Wang’s and Li’s research seeks to address the undruggable problem. Recently, several RNA splicing modulators have been approved by the FDA for the life-saving treatment of previously untreatable spinal muscular atrophy and Duchenne muscular dystrophy.
“If we can precisely map where we can target RNA splicing, then researchers can focus on those genes and RNA sequences for drug development,” continued Wang. “After systematic investigation, we will have a comprehensive map of splicing regulatory sequences for the whole human genome, and this will be a valuable resource, not only for us but for the entire research community.”
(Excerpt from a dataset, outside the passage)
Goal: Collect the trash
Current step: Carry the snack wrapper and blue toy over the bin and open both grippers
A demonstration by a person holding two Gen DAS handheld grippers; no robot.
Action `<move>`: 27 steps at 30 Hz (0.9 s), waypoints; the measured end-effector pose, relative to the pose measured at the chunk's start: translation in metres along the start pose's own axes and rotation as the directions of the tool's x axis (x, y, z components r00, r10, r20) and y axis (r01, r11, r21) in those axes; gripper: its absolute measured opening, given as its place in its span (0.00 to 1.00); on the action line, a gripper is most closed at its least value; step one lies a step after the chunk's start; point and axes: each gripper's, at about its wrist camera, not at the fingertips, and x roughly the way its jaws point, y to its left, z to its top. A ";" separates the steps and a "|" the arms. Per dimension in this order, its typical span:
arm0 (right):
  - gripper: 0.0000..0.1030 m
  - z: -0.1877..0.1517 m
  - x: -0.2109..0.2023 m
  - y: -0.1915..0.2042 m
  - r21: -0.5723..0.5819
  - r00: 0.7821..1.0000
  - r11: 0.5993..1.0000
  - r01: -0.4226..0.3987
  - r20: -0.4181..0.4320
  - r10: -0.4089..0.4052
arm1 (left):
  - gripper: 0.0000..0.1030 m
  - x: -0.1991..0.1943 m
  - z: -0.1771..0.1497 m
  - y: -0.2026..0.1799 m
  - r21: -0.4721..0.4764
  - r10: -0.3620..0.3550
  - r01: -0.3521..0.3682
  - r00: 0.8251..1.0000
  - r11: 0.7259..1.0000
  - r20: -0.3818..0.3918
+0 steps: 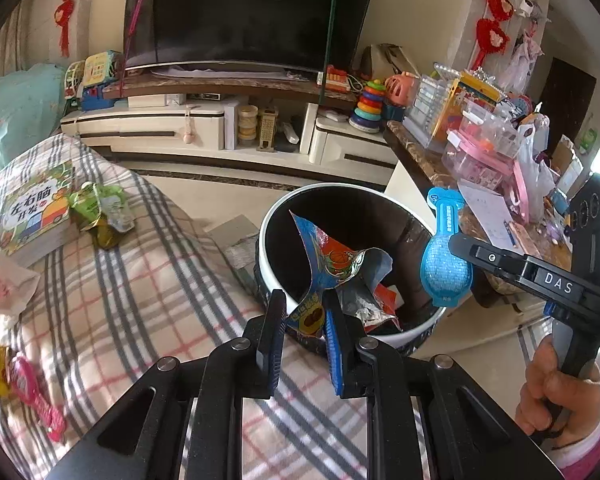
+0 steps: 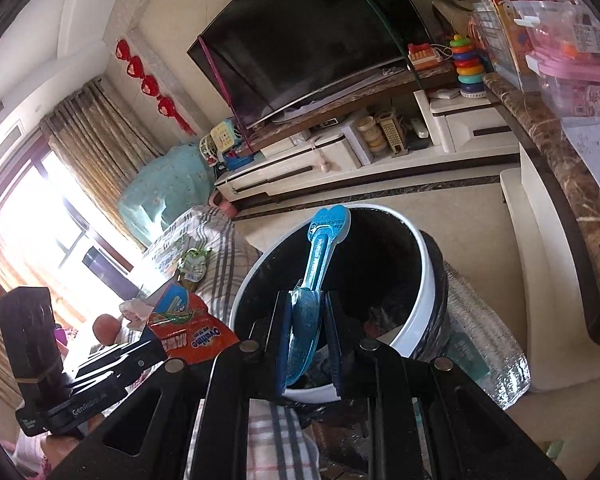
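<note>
- My left gripper point(image 1: 304, 316) is pinched onto a crumpled blue and orange foil snack wrapper point(image 1: 332, 260), holding it over the near rim of the round white trash bin with a black liner point(image 1: 266, 240).
- My right gripper point(image 2: 306, 320) is clamped on the round end of a flat blue plastic blister pack point(image 2: 320, 256), whose long neck sticks out above the bin's open mouth.
- In the bin I can see crumpled silver and red wrappers point(image 1: 374, 304) at the bottom.
- On the grey and pink plaid blanket point(image 1: 140, 292) lie a green crumpled wrapper point(image 1: 100, 208) beside a children's book point(image 1: 36, 212), and a pink plastic pack point(image 1: 36, 392) near the left edge.
</note>
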 end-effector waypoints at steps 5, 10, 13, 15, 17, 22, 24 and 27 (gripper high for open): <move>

Wang’s lab is focusing on RNA splicing. The processes of transcription, splicing, and translation work together to dictate the amount and composition of proteins, which are drastically different among different tissues or cell states of health, development, disease, and defense.
Wang’s lab at KU has a plan to focus on a subset of 100 genes to systematically identify the splicing regulatory sequence using chemical probes. To develop a map of druggable genes, Wang and Li propose taking the data from those experiments to train a deep learning model. Li’s lab at the University of Chicago will use machine learning to analyze and predict which of the 20,000 human genes are likely to respond to drugs that target RNA splicing.
“It’s quite a challenge to sift through that much data to identify which genes could be good targets,” Li explained. “We are fortunate for this opportunity to collaborate with our partners to develop new computational approaches to study how targeting RNA splicing can overcome the ‘undruggable proteome’ problem.”
Wang said the Keck Foundation’s support is crucial to building a new platform of precision medicine in the treatment of disease.
“Without this Keck grant, we can’t gather or obtain those data,” Wang said, noting it would be necessary for agencies like the NIH in order to fund additional research. “I’m so grateful that the Keck Foundation views research in a different way so that important projects like this are funded and get going. If successful, this will be one of the most advanced technologies in the field of RNA splicing.”